**Problem statement:** Only the lines from the top of the material through the line containing "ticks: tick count" should be restated, each one exactly.

== Source records

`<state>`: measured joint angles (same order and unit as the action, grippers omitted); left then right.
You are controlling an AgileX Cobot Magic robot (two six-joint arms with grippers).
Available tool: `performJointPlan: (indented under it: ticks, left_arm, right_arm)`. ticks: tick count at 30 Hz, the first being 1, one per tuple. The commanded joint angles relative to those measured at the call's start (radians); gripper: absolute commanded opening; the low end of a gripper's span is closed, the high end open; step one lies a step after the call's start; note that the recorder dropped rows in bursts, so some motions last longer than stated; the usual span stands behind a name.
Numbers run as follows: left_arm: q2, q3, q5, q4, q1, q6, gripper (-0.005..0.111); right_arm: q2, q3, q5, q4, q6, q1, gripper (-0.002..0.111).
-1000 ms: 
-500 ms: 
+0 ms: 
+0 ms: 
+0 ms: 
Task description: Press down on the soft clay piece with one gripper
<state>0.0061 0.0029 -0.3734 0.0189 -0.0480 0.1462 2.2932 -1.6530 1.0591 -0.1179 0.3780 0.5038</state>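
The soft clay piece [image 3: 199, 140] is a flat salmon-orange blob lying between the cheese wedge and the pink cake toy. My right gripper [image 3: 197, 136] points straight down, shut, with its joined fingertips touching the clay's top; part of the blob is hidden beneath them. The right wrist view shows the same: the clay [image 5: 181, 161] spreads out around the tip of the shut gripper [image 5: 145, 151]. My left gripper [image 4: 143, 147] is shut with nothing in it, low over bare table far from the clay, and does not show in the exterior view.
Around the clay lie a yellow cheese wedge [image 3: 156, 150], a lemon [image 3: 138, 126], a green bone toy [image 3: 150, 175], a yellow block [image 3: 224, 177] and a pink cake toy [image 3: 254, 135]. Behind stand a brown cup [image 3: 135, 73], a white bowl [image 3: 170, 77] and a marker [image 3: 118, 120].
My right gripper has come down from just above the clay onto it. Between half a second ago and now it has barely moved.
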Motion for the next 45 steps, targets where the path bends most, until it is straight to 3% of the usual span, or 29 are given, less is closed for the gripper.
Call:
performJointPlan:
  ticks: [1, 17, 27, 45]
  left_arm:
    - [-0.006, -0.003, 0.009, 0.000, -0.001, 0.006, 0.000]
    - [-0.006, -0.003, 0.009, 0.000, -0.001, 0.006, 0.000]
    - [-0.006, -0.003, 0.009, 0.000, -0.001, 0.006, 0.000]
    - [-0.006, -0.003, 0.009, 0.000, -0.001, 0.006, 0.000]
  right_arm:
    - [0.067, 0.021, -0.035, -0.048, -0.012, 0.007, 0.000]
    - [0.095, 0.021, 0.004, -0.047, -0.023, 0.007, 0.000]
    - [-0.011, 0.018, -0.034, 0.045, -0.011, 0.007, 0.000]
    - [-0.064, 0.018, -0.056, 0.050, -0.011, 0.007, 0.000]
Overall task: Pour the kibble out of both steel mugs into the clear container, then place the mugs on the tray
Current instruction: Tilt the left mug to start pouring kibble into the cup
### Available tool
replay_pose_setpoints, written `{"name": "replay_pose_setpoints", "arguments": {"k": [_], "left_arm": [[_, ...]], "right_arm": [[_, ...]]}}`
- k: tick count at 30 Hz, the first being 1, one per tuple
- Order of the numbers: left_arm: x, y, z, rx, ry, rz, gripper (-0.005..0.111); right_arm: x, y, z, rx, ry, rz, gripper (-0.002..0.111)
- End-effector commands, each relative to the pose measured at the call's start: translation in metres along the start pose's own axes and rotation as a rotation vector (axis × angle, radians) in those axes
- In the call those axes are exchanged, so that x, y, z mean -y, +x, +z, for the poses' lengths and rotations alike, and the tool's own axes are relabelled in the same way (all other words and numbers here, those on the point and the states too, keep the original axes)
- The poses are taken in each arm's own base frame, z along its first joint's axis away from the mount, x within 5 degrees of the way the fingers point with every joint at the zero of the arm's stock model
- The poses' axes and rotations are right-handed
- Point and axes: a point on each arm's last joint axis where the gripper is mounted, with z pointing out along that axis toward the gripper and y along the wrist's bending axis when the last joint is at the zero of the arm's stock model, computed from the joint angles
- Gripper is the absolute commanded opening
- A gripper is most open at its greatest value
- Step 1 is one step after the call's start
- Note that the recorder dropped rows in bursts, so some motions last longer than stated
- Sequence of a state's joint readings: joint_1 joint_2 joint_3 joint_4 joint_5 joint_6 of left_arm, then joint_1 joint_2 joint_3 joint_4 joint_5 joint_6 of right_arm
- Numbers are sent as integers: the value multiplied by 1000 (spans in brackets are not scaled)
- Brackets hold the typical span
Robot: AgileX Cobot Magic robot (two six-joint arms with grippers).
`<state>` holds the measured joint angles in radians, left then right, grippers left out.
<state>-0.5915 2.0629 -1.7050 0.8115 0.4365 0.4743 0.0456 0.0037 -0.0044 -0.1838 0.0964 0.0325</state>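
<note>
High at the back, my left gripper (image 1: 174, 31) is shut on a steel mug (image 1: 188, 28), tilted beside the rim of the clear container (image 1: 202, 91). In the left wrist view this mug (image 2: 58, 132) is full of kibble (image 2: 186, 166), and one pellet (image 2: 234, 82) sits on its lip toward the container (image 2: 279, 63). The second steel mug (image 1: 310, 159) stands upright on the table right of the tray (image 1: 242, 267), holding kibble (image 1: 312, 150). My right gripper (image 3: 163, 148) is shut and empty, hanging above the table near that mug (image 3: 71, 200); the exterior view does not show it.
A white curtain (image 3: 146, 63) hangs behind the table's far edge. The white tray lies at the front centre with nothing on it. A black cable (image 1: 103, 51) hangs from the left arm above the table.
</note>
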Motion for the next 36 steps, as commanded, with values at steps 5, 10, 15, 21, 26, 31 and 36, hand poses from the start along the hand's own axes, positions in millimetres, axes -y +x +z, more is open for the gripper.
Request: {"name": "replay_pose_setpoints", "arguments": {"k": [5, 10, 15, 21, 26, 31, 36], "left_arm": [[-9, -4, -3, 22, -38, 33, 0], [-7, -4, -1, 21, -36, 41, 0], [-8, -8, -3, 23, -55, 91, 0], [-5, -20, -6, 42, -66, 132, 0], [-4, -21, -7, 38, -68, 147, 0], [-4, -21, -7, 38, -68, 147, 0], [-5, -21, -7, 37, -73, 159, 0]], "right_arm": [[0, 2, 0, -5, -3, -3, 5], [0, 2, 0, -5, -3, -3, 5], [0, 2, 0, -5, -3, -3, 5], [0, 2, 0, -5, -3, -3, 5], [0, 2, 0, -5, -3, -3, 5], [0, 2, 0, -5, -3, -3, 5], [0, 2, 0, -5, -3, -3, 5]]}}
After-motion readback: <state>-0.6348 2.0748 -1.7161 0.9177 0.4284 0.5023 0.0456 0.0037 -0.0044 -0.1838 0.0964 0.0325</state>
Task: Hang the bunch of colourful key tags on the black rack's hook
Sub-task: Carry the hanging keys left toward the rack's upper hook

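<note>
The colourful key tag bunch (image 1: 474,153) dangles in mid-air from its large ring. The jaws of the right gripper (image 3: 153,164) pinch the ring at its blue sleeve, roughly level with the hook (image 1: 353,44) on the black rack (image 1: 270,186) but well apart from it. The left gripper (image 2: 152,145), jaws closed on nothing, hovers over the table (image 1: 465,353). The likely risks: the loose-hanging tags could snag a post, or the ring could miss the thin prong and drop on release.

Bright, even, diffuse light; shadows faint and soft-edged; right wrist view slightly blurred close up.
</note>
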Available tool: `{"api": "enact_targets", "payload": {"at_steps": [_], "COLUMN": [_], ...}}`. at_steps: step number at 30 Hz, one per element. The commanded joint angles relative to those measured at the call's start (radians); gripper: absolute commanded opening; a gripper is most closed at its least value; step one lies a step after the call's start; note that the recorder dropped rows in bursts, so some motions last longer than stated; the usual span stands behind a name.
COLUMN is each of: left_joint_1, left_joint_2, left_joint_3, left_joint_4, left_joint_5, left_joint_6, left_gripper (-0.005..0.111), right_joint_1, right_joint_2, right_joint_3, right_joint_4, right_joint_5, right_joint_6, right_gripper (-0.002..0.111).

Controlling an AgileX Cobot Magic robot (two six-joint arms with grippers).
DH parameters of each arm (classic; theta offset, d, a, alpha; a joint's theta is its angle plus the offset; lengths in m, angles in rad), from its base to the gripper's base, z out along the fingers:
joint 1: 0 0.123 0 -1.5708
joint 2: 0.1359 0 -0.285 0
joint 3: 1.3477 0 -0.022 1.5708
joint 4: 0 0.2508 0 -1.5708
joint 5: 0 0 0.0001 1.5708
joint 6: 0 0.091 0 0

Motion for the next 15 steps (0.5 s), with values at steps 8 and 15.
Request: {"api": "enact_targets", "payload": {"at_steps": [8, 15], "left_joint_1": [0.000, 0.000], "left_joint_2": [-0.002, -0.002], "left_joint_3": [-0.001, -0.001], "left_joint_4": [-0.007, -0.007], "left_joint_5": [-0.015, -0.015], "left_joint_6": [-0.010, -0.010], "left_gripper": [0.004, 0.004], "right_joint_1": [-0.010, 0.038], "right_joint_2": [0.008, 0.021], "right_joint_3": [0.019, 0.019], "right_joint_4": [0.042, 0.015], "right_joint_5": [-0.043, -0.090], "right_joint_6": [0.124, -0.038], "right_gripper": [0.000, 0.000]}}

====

**Answer section:**
`<state>`: measured joint angles (same order and unit as the action, grippers omitted); left then right.
You are controlling an AgileX Cobot Magic robot (two six-joint arms with grippers).
Available tool: `performJointPlan: (indented under it: ticks, left_arm, right_arm)`. ticks: tick count at 30 Hz, the first being 1, one per tuple. The commanded joint angles relative to those measured at the call's start (radians); gripper: absolute commanded opening; the low end of a gripper's span is closed, the high end open; step one lies a step after the call's start; note that the recorder dropped rows in bursts, so some motions last longer than stated; the usual span stands behind a name.

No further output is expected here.